Your task -
For the data below, give the number of lines containing "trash" and nothing more.
<<<<
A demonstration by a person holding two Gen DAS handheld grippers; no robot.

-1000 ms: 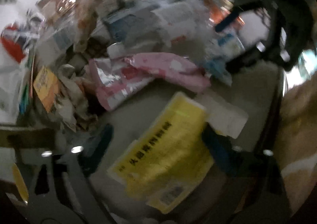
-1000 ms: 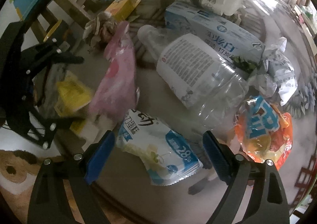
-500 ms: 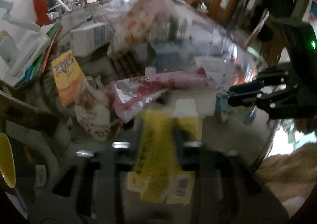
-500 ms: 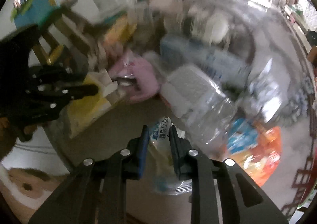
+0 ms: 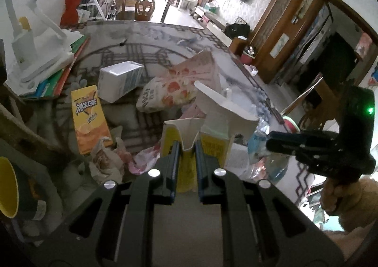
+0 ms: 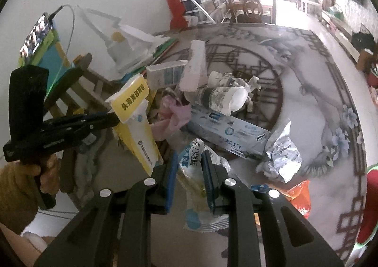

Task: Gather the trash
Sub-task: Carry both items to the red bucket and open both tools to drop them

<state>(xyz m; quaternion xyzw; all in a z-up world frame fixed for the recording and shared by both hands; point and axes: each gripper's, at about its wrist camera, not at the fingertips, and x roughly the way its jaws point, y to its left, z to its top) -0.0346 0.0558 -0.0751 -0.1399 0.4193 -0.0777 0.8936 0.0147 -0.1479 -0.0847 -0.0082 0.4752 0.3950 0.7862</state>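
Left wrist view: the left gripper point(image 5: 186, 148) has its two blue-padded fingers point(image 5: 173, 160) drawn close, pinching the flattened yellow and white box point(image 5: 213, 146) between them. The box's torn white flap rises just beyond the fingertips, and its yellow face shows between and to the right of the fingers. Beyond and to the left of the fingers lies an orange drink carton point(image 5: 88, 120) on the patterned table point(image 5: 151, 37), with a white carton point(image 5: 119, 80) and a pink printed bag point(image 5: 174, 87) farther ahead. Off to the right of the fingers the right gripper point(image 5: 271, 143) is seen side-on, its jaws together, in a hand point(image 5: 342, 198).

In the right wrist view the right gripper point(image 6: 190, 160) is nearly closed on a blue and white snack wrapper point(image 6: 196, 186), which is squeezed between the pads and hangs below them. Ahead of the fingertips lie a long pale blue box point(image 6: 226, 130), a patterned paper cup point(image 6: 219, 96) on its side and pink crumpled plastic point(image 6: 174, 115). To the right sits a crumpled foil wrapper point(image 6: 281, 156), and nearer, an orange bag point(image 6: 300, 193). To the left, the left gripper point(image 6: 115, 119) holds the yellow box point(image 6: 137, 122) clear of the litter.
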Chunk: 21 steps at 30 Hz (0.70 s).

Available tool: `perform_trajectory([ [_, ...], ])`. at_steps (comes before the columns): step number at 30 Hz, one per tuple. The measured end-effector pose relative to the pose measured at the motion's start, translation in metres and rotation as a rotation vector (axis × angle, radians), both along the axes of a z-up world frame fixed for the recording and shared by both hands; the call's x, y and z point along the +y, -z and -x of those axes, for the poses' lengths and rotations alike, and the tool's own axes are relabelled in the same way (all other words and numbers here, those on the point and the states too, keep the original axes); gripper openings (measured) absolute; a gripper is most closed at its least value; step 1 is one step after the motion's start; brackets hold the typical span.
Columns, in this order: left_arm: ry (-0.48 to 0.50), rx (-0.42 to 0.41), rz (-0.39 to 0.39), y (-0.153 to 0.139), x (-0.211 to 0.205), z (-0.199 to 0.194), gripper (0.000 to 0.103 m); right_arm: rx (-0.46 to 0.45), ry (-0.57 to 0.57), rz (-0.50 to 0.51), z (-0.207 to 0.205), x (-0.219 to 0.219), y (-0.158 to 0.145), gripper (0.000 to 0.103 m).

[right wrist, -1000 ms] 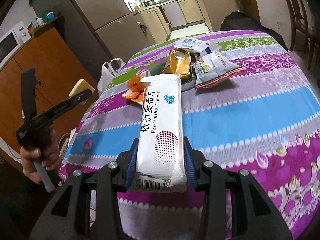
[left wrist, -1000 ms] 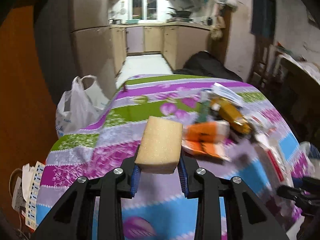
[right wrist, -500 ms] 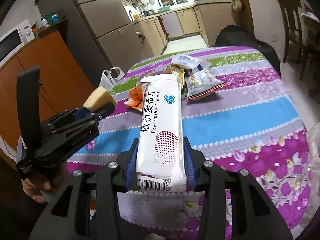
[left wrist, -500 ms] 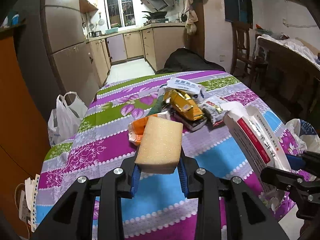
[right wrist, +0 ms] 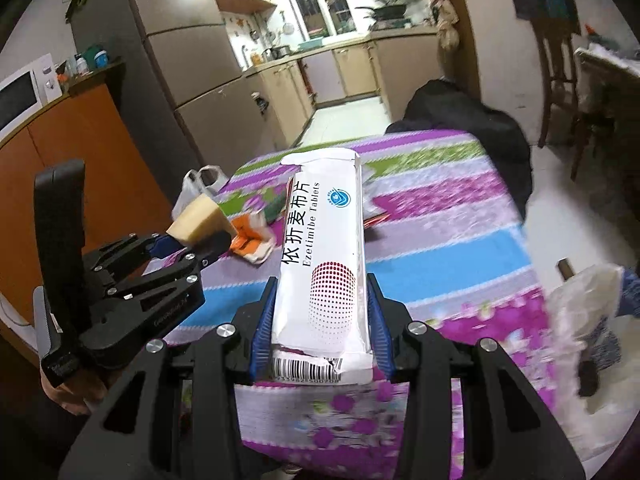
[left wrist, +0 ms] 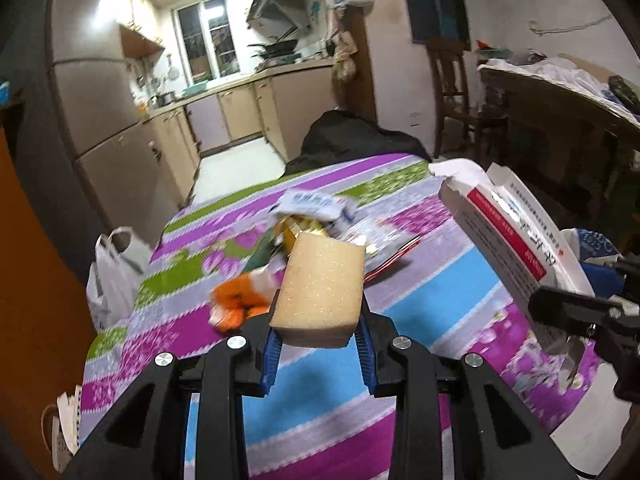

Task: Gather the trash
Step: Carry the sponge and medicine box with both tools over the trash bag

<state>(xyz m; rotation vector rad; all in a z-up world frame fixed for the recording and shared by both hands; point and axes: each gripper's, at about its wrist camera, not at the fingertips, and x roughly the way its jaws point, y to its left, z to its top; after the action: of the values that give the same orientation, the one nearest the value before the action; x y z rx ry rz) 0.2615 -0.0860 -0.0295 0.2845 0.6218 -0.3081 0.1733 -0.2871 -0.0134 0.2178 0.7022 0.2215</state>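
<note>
The left gripper point(left wrist: 320, 344) is clamped on a tan sponge point(left wrist: 322, 286), its blue pads pressing both sides, and holds it up above the near part of a table covered with a striped purple, blue and green floral cloth point(left wrist: 440, 292). The right gripper point(right wrist: 320, 336) is closed around a long white tablet box point(right wrist: 324, 264) printed with black characters and a red dotted patch, its torn barcode end toward the camera; the box is lifted clear of the cloth. In the left wrist view that same box shows at the right, tilted, beside the sponge. On the table beyond lie an orange wrapper point(left wrist: 236, 304), a yellow packet point(left wrist: 296, 230) under a white-and-blue box point(left wrist: 316, 206), and a flat snack bag point(left wrist: 384, 248). A white plastic bag point(left wrist: 114, 276) hangs off the table's left edge, and another light plastic bag point(right wrist: 580, 320) shows blurred at the right in the right wrist view
</note>
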Motion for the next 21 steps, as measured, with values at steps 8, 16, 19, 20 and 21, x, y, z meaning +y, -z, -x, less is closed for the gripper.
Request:
perform_trajectory([
  [8, 0.124, -0.035, -0.011, -0.02, -0.076, 0.003, 0.034, -0.012, 0.135, 0.089, 0.016, -0.07, -0.028, 0.04],
  [16, 0.243, -0.057, -0.037, -0.026, -0.158, 0.01, 0.034, 0.018, 0.283, 0.186, 0.036, -0.142, -0.041, 0.04],
  [19, 0.28, -0.057, -0.051, -0.023, -0.184, 0.015, 0.034, 0.033, 0.319, 0.198, 0.042, -0.162, -0.04, 0.04],
  [20, 0.294, -0.059, -0.058, -0.022, -0.195, 0.016, 0.034, 0.038, 0.333, 0.204, 0.045, -0.17, -0.04, 0.04],
  [21, 0.304, -0.06, -0.063, -0.021, -0.203, 0.017, 0.034, 0.043, 0.344, 0.208, 0.046, -0.176, -0.039, 0.04],
])
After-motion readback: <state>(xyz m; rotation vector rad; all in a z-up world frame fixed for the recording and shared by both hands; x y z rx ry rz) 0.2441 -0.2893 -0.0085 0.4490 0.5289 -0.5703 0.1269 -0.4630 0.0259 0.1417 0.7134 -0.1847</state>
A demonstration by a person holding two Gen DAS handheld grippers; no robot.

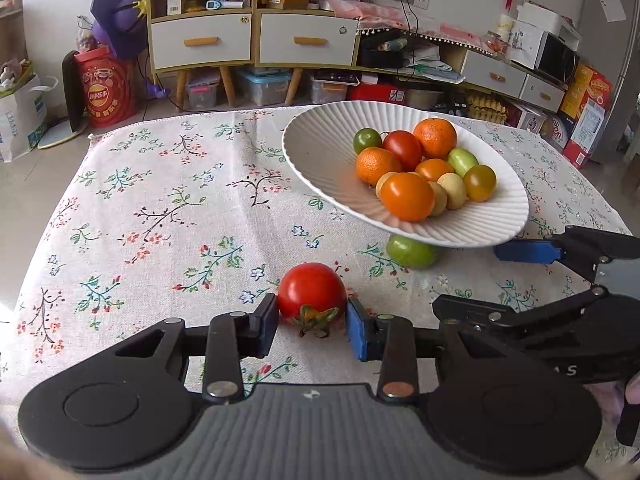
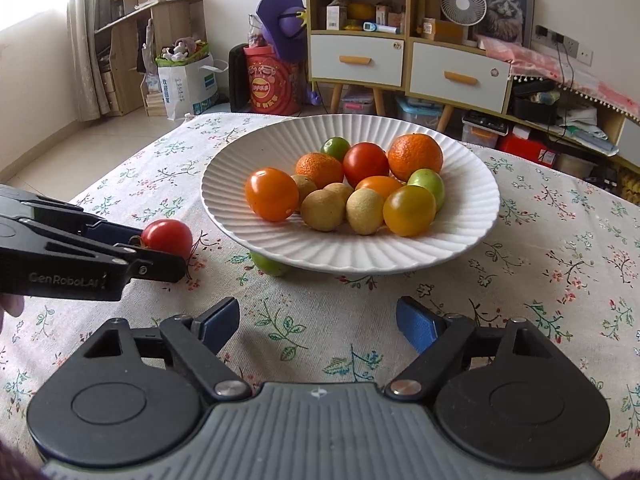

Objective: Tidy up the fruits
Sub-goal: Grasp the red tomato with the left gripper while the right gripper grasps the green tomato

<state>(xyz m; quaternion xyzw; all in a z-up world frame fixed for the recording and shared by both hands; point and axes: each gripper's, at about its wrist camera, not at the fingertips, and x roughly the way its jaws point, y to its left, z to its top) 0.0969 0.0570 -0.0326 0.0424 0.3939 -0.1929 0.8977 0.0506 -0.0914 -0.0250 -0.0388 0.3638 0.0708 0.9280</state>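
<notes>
1. Tablecloth [image 2: 160, 184], floral, covers the table; cabinet [image 2: 400, 68] with drawers stands behind.
2. Left gripper [image 1: 312, 322] pinches a red tomato [image 1: 312, 288] resting on the cloth.
3. Right gripper [image 2: 318, 320] fingers spread, holding nothing.
4. White plate [image 2: 460, 236] carries mixed fruit; a green fruit [image 2: 272, 266] lies at its edge.

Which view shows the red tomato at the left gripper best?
The left wrist view: the red tomato sits whole between the left gripper's pads, calyx visible. In the right wrist view the tomato is smaller and partly hidden behind that gripper's fingers.
</notes>
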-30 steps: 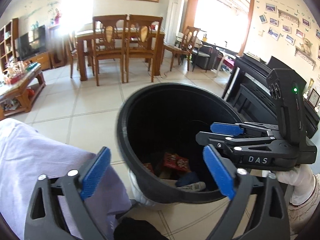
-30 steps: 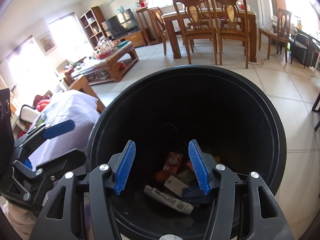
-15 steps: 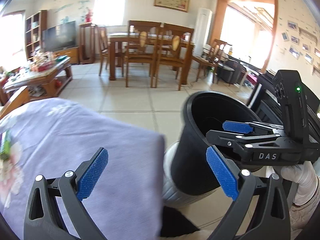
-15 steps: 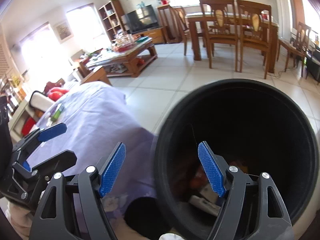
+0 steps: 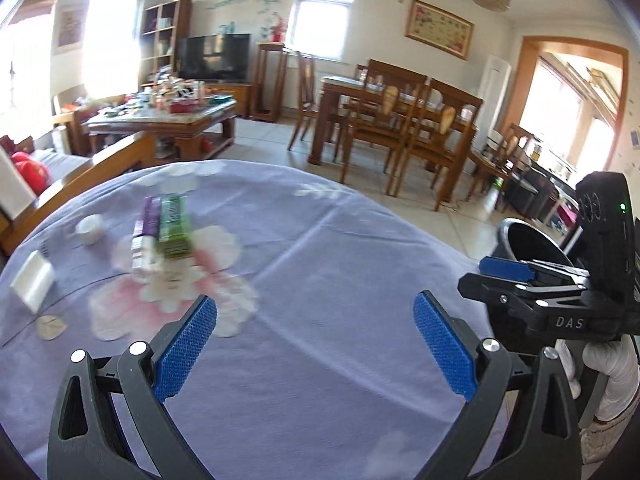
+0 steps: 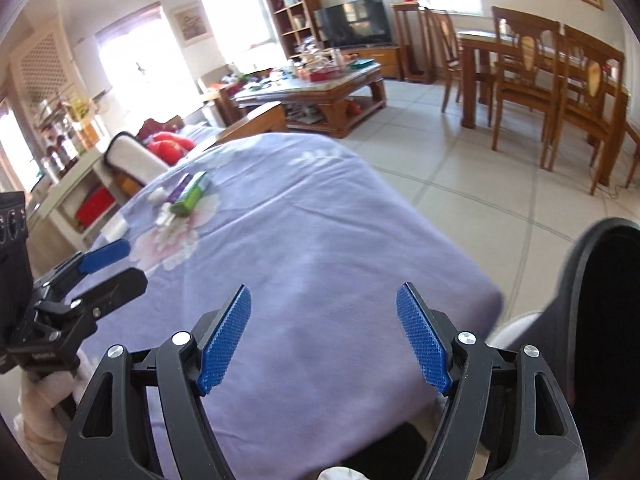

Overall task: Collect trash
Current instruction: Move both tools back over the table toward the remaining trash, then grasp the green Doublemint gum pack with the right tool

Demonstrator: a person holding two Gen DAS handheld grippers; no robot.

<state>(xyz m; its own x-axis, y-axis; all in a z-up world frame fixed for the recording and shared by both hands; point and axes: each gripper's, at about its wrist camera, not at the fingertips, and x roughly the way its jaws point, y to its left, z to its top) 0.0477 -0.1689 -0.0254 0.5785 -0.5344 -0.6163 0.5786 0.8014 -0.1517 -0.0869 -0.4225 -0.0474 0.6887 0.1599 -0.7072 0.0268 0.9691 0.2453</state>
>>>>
Result for this task -
5